> Problem to work on
Report each line of the entries that includes "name" by copying it.

(Source data)
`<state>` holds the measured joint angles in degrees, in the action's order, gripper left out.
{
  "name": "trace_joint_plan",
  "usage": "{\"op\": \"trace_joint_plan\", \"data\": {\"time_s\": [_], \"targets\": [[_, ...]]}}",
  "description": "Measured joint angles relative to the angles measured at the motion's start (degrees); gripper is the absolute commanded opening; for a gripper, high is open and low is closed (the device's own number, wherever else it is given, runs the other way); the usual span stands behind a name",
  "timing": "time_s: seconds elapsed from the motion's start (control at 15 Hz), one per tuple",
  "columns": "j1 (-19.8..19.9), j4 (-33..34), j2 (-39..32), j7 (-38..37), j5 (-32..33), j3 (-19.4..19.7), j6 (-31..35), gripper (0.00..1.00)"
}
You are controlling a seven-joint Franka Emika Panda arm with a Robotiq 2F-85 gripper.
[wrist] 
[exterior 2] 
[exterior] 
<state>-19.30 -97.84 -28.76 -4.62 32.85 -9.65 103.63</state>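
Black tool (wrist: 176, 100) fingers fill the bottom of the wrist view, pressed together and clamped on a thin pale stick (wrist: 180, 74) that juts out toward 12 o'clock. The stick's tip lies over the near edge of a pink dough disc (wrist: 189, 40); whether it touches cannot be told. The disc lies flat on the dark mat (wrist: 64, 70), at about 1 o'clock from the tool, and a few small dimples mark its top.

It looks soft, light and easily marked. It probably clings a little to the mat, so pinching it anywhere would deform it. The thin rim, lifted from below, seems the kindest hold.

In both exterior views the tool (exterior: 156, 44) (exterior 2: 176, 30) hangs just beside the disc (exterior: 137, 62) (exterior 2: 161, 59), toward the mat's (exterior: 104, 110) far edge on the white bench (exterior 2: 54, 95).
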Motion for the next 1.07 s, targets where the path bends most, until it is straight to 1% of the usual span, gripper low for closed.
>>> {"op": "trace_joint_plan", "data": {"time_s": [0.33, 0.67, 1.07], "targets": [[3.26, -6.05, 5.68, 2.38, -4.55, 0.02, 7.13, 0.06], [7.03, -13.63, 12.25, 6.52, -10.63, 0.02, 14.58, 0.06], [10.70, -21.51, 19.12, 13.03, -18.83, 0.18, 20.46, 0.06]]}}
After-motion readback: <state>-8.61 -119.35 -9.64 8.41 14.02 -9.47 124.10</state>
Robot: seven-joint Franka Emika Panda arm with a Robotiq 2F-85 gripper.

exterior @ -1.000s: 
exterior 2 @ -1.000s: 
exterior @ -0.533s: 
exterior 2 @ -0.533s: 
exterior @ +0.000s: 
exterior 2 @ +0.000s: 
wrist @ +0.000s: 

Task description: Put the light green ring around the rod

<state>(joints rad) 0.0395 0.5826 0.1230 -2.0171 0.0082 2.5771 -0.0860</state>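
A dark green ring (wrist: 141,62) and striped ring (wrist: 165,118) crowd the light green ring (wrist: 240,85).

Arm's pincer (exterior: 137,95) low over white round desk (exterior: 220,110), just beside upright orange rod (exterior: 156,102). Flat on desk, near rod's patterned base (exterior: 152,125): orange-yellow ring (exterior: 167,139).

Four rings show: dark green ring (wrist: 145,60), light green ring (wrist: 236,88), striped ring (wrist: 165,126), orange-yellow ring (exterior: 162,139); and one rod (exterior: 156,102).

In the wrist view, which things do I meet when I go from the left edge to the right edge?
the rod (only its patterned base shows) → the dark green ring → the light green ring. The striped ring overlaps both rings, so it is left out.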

> Completed task
  "name": "trace_joint_plan",
  "description": "Measured joint angles relative to the angles measured at the motion's start (degrees); gripper is the absolute commanded opening; for a gripper, high is open and low is closed (the device's own number, wherever else it is given, runs the other way); the usual span stands behind a name",

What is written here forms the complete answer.